C’est la salle de la Nef à Angoulême, qui accueille ce soir une date à part
dans sa programmation habituelle puisque ce soir se produisent deux des groupes les atypiques de la
scène Metal avec Fange et Ken Mode. Les deux groupes proposent
leur vision de la musique et distillent une musique totalement à fleur de peau, aussi abrasive
qu’écorchée vive. Un grand merci à Meriem pour avoir rendu ce live report
possible.
Fange :
C’est Fange qui ouvre le bal, et soyons clair d’entrée de jeu. Les
Rennais ne vont pas laisser grand-chose après leur passage. Toujours menés par mené
par Matthias Jungbluth, qui est plus qu’accessoirement le boss de
l’excellent label Throatruiner Records, Fange nous aura dépend tout au
long de ce concert : “ses cauchemardesques paysages sonores aux rythmiques industrielles
piquantes, riffs Death des plus punitifs et ambiances Sludge sans pareil.”
Cette description qui introduit le groupe n’est absolument pas galvaudé puisque
Fange va nous asséner ses ambiances malsaines ainsi que sa puissance lourde qui
frappe comme un coup de pelle de Marcel Barbeault. La musique de Fange
est faite pour créer une forme d'oppression au pauvre auditeur qui se trouve face à la
scène. Que ce soit le son est massif, dont les basses remontent les tripes à la gorge, les
arpèges aussi inquiétant qu’une BO de film d’horreur, le tout enrobé
d’une modernité évidente, l’ensemble relève autant de l'uppercut que du
rouleau compresseur. C’est impressionnant !
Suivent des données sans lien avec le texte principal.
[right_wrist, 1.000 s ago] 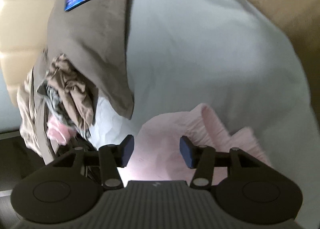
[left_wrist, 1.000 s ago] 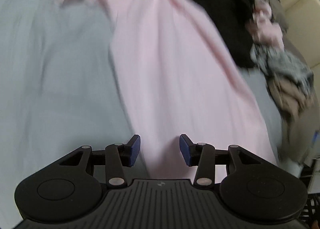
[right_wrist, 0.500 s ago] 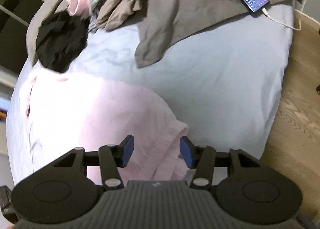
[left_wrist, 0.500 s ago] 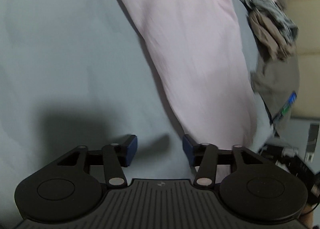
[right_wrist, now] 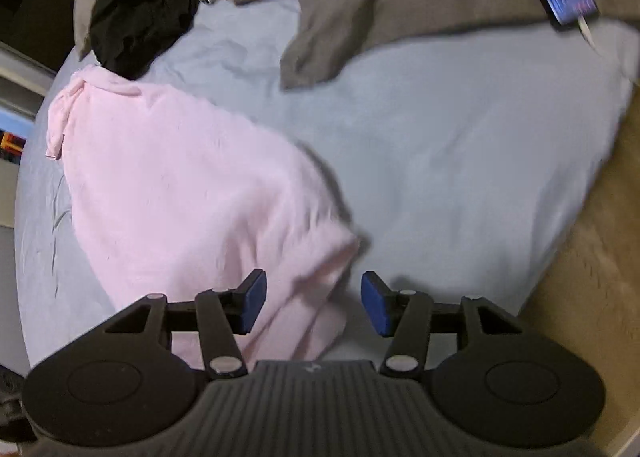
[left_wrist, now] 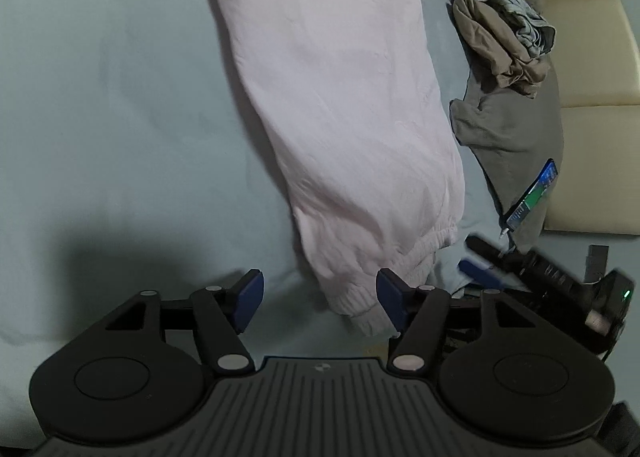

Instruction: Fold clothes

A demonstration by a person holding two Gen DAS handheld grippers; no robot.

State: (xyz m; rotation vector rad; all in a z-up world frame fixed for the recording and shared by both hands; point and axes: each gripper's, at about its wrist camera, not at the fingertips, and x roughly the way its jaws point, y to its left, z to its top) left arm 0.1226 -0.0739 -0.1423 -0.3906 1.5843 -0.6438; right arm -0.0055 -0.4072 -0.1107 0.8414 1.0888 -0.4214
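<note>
Lay stretched on the pale blue bed sheet (left_wrist: 112, 105), the pink garment (left_wrist: 340, 105), as a long band from the far side toward the near edge of the bed. Ended in a gathered, ribbed cuff (left_wrist: 360, 309) at its near end, just beside the right pad of the left gripper (left_wrist: 318, 299). Looked soft and a little wrinkled, with one narrow part bunched at the far left in the right wrist view.

Was opening at this moment, the left gripper, jaws already wide apart; only the tip of the cuff between them, pads not pressing on it. Stood about half open, the right gripper (right_wrist: 312, 303), jaws apart, with the near corner of the pink garment (right_wrist: 180, 193) below and between them, but no pad closed on the cloth. Could be seen also in the left wrist view at the right, blurred, the right gripper (left_wrist: 480, 261).

Farther out, on the far side of the bed: a black garment (right_wrist: 140, 13) touching the far end of the pink one, a crumpled brown garment (left_wrist: 496, 53) with a grey striped one (left_wrist: 504, 5) on it, and a grey-brown pillowcase (left_wrist: 516, 129). Rested on that pillowcase, a phone (left_wrist: 534, 193) with lit screen and a cable plugged in. Beyond, a cream padded headboard (left_wrist: 592, 57); at the right in the right wrist view, a wooden floor (right_wrist: 592, 289).
</note>
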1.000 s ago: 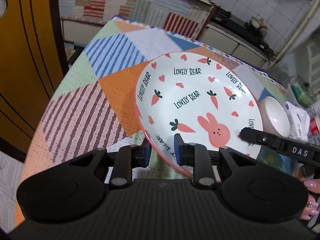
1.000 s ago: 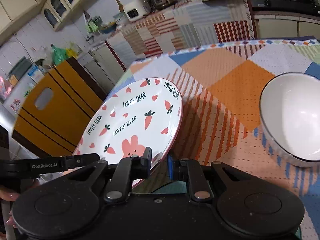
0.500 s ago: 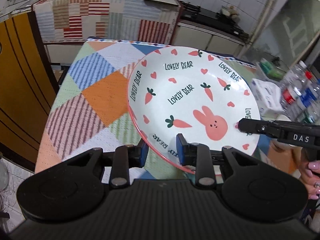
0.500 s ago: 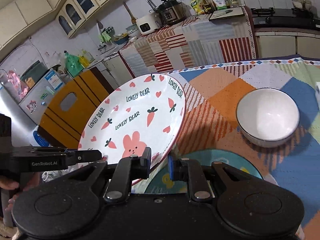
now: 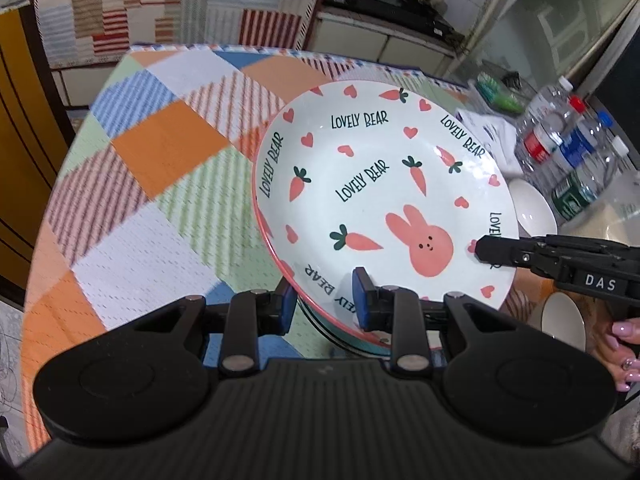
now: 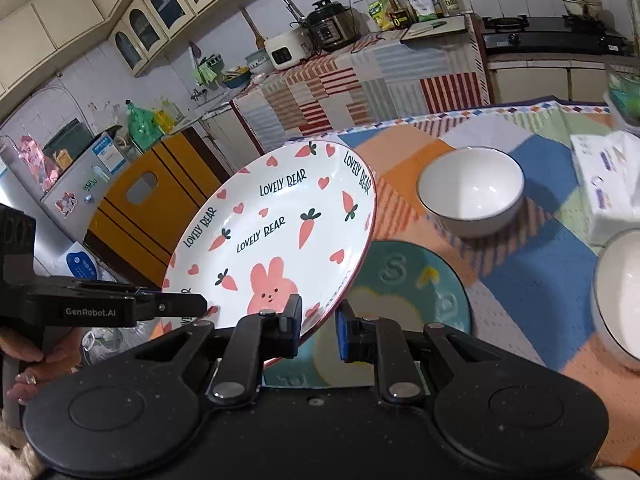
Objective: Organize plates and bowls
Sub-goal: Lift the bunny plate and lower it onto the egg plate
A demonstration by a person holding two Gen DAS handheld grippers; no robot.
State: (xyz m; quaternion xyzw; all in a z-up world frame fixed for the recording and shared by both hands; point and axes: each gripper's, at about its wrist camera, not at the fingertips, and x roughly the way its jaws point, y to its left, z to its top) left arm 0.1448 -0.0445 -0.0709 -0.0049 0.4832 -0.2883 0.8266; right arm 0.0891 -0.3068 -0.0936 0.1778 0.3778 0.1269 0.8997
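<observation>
Patchwork tablecloth (image 5: 168,152) over the table, tiled kitchen behind with a striped-cloth counter (image 6: 360,80) and a stove (image 6: 552,36). Bunny plate (image 5: 380,200) up off the table, tilted, above a teal plate (image 6: 420,292) near the front edge. Left gripper (image 5: 325,306) and right gripper (image 6: 318,328) both clamped on its rim. White bowl (image 6: 472,192) mid-table, a second bowl (image 6: 620,296) cut off at the right edge. Water bottles (image 5: 568,152) blurry.

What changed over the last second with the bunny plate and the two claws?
The bunny plate has been lifted off the tablecloth and now hangs tilted above the teal plate, which shows beneath it. Both the left claw and the right claw still straddle its rim. The white bowl stayed put.
</observation>
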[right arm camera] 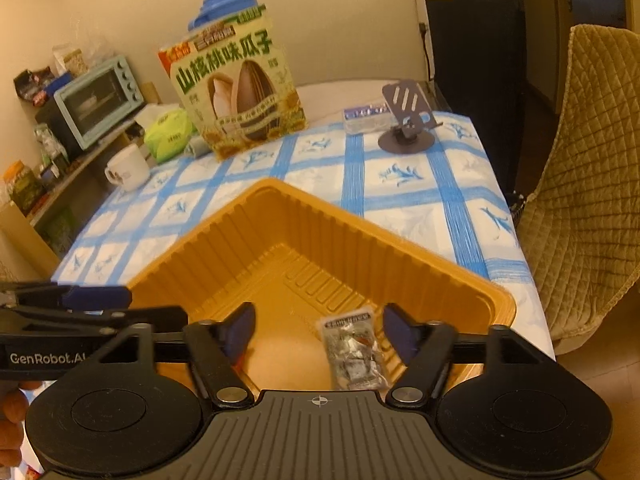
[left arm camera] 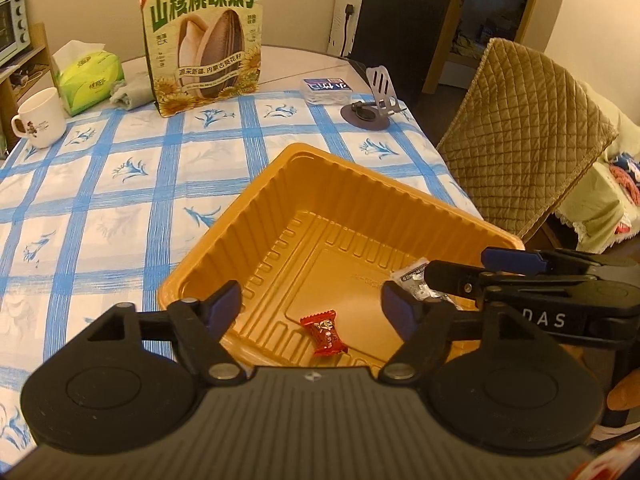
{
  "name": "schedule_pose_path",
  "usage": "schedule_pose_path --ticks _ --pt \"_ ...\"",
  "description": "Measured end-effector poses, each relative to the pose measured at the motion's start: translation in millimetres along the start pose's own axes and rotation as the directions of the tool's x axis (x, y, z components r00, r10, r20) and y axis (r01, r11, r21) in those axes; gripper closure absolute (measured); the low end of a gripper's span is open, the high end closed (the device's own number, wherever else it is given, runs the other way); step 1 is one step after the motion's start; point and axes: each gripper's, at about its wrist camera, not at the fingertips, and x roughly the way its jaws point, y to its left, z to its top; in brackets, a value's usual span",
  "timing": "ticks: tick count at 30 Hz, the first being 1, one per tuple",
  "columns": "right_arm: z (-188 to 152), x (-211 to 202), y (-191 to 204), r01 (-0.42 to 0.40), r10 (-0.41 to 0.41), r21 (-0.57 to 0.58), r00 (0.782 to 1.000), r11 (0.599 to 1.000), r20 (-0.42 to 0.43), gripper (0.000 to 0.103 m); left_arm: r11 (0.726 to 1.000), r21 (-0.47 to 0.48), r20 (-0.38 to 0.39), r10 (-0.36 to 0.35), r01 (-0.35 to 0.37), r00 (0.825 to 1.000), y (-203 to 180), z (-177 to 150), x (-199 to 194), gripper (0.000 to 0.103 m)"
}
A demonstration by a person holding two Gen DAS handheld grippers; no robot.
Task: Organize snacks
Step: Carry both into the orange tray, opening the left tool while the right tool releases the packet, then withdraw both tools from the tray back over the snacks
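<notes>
Drop-off step, likely done: left gripper [left arm camera: 312, 312] and right gripper [right arm camera: 319, 330] both spread, empty, above orange tray [left arm camera: 344, 200]. 2 snacks inside: red candy [left arm camera: 323, 332], silver packet [right arm camera: 354, 350]. Next: fetch more snacks.

Looking down close from the near edge, side by side, facing the far wall, sharing the orange tray [left arm camera: 304, 184] [right arm camera: 280, 216] and the sunflower seed bag [left arm camera: 204, 36] [right arm camera: 236, 92].
</notes>
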Motion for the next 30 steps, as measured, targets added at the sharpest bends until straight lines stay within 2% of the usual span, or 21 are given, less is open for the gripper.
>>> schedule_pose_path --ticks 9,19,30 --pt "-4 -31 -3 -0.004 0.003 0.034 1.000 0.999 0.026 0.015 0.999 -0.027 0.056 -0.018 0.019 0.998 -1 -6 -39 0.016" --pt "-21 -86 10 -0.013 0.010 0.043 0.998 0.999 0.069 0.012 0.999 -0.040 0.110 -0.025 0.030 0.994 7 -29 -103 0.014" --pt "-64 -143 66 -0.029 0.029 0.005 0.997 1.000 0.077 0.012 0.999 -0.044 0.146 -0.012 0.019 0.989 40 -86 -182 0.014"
Malgré une configuration scénique un peu particulière puisque
Fange n’a pas de batteur sur scène, il y a du mouvement le chanteur avec ses
attitudes qui me rappelle le chanteur de TDEP, éructe ses paroles avec une
puissance rare et nous plonge dans l’expression de ses angoisses les plus profondes. Le groupe
joue donc sur bande, ce qui n’aide pas à la communication, mais le bougre nous aura
transmis son énergie par son attitude. Du côté des musiciens, ça headbangue
férocement, se frappe le torse au rythme des coups de boutoir, et oscille entre riffs techniques
et plus bas du front.
Fange m’aura complétement soufflé par sa prestation qui à
couper le souffle. Et même si le groupe quitte sans un mot la scène, c’est bel et
bien par sa musique que Fange nous aura fait passer par un panel d’émotion
extrêmement varié. Un grand concert !


DETRUIRE :
Le temps du changement de plateau, c’est le one man band DETRUIRE qui prend le
relai dans le patio de la Nef. Le projet est présenté ainsi : “Des sons
samplés, des voix hurlées, mantras étouffés et des fields-recordings se
confondent et se confrontent dans un flou Power Electronics. DETRUIRE propose sur
scène une performance Harsh Noise abrasive laissant beaucoup de place à
l’improvisation.”
Sa performance me renvoie à ce que peut faire Mike Patton que ce soit
dans Fantômas
ou bien encore Adult Themes for Voice. Les samples vont de la noise, à de la
musique classique, tandis que l’homme hurle ses paroles soit sur la foule, soit la tête dans
les enceintes. Un concept qui, à défaut d’être totalement passionnant,
interroge, bouscule et a le mérite de marquer les esprits.
KEN Mode :
C’est l’ami Fabulous qui m’avait initié en 2018 aux joies de KEN
Mode, et c’est avec l’excellent album Loved que j’avais
été totalement happé par la démarche artistique des Canadiens et leur
univers si singulier. Et autant vous dire que le quatuor composé des frangins Jesse
et Shane Matthewson respectivement à la guitare et chant, et à
la batterie, de Scott Hamilton à la basse et de la multiinstrumentiste
Kathryn Kerr vont nous faire jongler avec nos émotions.
Mention spéciale à Jesse qui avec sa voix totalement
écorchée vive va nous offrir une prestation à hérisser le poil. Son
énergie est palpable, son implication est sans faille, et son besoin de lâcher les chevaux
face à une société qu’il ne comprend manifestement pas (Pour rappel KEN
signifie Kill Everyone Now) font de lui un frontman d’exception. Et lorsqu'il se met en
lumière sur l’excellent titre Lost Grip, du début avec son intro martiale
accompagné de son contrejour enivrant, en passant sur sa boucle et la redondance des paroles (We
Deserve This !) jusqu’à sa fin apocalyptique, il nous transporte pendant dix minutes dans
sa transe... L’homme nous aura offert une prestation en tout point remarquable !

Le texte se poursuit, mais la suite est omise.